#### PROVIDED INFORMATION

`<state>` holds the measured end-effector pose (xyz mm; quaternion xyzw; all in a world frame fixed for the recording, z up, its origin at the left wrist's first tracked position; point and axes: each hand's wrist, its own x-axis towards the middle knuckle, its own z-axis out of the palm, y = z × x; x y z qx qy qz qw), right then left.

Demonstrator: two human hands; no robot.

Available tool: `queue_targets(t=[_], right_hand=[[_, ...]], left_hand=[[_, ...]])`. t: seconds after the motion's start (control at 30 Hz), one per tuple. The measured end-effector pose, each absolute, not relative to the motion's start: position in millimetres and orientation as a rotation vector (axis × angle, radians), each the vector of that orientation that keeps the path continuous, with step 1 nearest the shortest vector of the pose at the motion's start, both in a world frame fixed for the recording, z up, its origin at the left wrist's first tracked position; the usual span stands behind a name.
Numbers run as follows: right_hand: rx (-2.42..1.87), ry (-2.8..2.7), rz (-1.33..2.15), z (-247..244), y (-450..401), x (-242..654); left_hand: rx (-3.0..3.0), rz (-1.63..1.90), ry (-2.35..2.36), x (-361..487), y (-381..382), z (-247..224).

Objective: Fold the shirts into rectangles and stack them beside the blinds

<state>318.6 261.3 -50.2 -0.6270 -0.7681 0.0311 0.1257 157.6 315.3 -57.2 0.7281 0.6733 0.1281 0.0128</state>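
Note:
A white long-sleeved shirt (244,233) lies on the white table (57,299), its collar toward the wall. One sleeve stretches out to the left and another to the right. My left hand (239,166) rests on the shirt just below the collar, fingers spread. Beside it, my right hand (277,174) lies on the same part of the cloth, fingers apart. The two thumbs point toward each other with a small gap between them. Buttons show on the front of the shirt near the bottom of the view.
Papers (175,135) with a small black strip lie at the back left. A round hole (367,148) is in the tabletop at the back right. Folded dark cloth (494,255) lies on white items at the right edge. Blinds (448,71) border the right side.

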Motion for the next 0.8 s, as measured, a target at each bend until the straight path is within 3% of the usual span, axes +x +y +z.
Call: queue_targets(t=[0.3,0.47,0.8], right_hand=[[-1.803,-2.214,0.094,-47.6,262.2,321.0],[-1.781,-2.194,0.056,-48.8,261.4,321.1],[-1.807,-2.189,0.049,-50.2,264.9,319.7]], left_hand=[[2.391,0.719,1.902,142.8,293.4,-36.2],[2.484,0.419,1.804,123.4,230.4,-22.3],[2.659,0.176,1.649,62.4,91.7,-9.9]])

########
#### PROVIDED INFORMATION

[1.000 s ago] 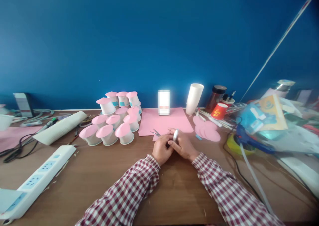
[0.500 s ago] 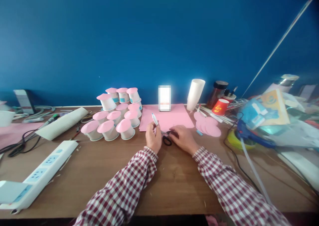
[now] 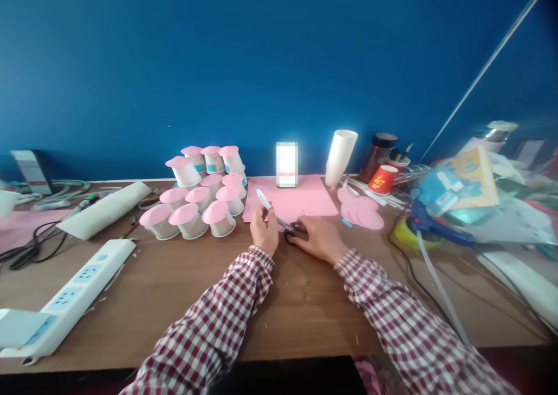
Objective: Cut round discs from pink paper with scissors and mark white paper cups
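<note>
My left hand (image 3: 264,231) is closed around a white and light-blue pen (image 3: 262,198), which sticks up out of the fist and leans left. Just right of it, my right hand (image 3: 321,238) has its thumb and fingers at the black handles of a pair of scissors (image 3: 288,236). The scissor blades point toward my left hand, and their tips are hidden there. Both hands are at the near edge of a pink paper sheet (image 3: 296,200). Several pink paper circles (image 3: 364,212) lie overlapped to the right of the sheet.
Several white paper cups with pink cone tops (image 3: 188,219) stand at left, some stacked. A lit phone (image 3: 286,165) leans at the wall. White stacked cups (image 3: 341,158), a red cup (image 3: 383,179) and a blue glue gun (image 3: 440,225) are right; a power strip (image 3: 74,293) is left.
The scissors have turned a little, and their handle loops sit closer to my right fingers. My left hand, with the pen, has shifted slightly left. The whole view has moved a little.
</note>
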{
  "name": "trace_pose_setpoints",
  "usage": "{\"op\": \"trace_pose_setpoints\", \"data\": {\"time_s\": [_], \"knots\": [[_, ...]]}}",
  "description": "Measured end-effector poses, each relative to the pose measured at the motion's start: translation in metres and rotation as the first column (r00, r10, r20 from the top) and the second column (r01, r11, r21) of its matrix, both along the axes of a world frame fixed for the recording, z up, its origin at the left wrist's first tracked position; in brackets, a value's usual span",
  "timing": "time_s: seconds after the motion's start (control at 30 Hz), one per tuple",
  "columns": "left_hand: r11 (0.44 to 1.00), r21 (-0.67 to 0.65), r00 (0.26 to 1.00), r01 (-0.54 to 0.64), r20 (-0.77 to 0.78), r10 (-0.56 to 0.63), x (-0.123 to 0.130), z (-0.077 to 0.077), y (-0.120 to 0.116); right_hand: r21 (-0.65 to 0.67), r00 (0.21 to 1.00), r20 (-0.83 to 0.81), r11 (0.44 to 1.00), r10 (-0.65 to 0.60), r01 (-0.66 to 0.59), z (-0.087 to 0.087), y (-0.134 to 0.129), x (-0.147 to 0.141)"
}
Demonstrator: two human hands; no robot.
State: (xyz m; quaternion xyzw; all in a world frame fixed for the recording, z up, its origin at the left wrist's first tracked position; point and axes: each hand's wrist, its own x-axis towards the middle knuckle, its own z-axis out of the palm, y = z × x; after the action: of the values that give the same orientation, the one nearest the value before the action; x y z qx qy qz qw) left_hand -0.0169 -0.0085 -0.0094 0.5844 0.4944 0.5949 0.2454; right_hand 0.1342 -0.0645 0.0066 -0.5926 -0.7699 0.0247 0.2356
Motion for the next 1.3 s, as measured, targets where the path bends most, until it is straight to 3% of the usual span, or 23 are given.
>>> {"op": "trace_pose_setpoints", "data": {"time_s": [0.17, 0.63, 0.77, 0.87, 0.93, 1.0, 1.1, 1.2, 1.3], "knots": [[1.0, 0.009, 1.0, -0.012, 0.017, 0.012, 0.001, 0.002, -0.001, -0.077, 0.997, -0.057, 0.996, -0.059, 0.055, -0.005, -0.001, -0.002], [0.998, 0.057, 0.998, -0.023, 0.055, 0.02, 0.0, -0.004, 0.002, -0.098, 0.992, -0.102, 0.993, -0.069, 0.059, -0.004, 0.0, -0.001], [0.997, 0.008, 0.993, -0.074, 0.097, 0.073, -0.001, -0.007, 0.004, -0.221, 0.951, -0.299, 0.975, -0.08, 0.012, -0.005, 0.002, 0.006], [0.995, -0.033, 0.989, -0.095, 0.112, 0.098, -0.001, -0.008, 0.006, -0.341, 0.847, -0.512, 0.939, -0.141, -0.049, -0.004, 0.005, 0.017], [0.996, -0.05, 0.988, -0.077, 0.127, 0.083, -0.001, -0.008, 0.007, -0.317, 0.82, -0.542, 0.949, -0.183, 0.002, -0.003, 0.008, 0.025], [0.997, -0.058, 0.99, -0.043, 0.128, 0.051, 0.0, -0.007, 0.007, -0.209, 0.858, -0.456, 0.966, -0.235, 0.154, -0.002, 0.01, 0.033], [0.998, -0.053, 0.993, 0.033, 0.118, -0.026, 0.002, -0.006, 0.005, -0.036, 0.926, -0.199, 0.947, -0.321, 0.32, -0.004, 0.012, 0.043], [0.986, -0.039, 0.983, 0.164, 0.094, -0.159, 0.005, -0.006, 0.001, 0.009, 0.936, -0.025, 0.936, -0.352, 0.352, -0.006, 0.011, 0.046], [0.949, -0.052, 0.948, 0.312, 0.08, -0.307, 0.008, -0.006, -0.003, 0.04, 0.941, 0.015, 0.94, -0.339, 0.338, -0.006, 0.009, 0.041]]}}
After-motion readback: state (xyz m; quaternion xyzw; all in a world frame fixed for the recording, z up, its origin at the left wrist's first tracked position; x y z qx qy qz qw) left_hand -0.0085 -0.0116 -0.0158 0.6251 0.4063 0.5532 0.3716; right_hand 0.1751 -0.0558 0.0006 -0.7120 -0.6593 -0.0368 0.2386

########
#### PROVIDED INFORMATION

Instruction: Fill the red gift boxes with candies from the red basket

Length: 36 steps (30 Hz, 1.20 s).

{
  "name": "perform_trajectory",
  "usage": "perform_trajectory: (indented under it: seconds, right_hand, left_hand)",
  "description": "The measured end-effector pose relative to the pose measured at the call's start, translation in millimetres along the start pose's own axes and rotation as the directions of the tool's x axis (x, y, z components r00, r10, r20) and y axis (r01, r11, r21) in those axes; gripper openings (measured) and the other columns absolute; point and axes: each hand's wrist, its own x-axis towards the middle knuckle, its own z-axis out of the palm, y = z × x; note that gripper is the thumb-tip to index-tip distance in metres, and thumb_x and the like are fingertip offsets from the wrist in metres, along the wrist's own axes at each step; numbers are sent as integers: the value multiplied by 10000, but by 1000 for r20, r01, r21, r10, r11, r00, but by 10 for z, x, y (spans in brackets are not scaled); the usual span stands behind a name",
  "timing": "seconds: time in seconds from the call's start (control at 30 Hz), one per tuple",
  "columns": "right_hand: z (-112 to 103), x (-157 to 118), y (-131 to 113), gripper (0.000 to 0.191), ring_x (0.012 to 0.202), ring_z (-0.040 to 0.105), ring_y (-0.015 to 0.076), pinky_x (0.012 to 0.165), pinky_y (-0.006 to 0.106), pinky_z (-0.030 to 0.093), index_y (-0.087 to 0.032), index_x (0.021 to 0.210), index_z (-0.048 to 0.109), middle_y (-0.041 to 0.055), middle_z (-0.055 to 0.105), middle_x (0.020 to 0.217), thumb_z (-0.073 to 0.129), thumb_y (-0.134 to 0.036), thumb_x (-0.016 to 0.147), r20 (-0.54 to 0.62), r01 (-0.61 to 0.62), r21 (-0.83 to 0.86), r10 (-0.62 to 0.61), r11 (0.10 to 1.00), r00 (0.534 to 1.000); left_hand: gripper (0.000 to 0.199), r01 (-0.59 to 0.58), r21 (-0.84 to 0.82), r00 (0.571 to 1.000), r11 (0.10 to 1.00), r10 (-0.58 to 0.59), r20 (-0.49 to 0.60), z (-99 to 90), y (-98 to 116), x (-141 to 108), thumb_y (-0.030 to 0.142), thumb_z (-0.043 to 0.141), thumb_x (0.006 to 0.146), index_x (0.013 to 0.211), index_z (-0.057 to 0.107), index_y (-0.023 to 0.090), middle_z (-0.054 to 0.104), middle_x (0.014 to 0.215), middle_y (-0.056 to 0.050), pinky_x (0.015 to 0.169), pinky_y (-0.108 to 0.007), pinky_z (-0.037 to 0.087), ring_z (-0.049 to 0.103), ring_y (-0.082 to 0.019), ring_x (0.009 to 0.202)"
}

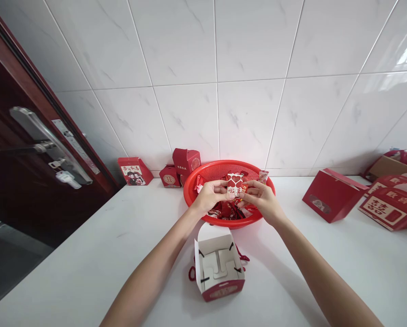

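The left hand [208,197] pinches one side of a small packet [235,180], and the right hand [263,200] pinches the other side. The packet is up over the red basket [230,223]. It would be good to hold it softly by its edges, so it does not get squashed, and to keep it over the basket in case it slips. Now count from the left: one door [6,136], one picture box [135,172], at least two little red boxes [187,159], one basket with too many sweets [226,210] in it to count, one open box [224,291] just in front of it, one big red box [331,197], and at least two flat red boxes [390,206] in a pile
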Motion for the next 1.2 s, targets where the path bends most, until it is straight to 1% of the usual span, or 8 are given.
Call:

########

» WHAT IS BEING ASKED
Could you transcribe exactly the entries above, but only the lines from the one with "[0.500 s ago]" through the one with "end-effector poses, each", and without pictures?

» RESPONSE
[0.500 s ago] 
[now] 
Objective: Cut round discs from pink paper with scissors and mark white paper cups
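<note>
My left hand (image 3: 264,231) is closed around a white and light-blue pen (image 3: 262,198), which sticks up out of the fist and leans left. Just right of it, my right hand (image 3: 321,238) has its thumb and fingers at the black handles of a pair of scissors (image 3: 288,236). The scissor blades point toward my left hand, and their tips are hidden there. Both hands are at the near edge of a pink paper sheet (image 3: 296,200). Several pink paper circles (image 3: 364,212) lie overlapped to the right of the sheet.
Several white paper cups with pink cone tops (image 3: 188,219) stand at left, some stacked. A lit phone (image 3: 286,165) leans at the wall. White stacked cups (image 3: 341,158), a red cup (image 3: 383,179) and a blue glue gun (image 3: 440,225) are right; a power strip (image 3: 74,293) is left.
The scissors have turned a little, and their handle loops sit closer to my right fingers. My left hand, with the pen, has shifted slightly left. The whole view has moved a little.
</note>
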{
  "name": "trace_pose_setpoints",
  "usage": "{\"op\": \"trace_pose_setpoints\", \"data\": {\"time_s\": [_], \"knots\": [[_, ...]]}}",
  "description": "Measured end-effector poses, each relative to the pose measured at the motion's start: translation in metres and rotation as the first column (r00, r10, r20 from the top) and the second column (r01, r11, r21) of its matrix, both along the axes of a world frame fixed for the recording, z up, its origin at the left wrist's first tracked position; in brackets, a value's usual span",

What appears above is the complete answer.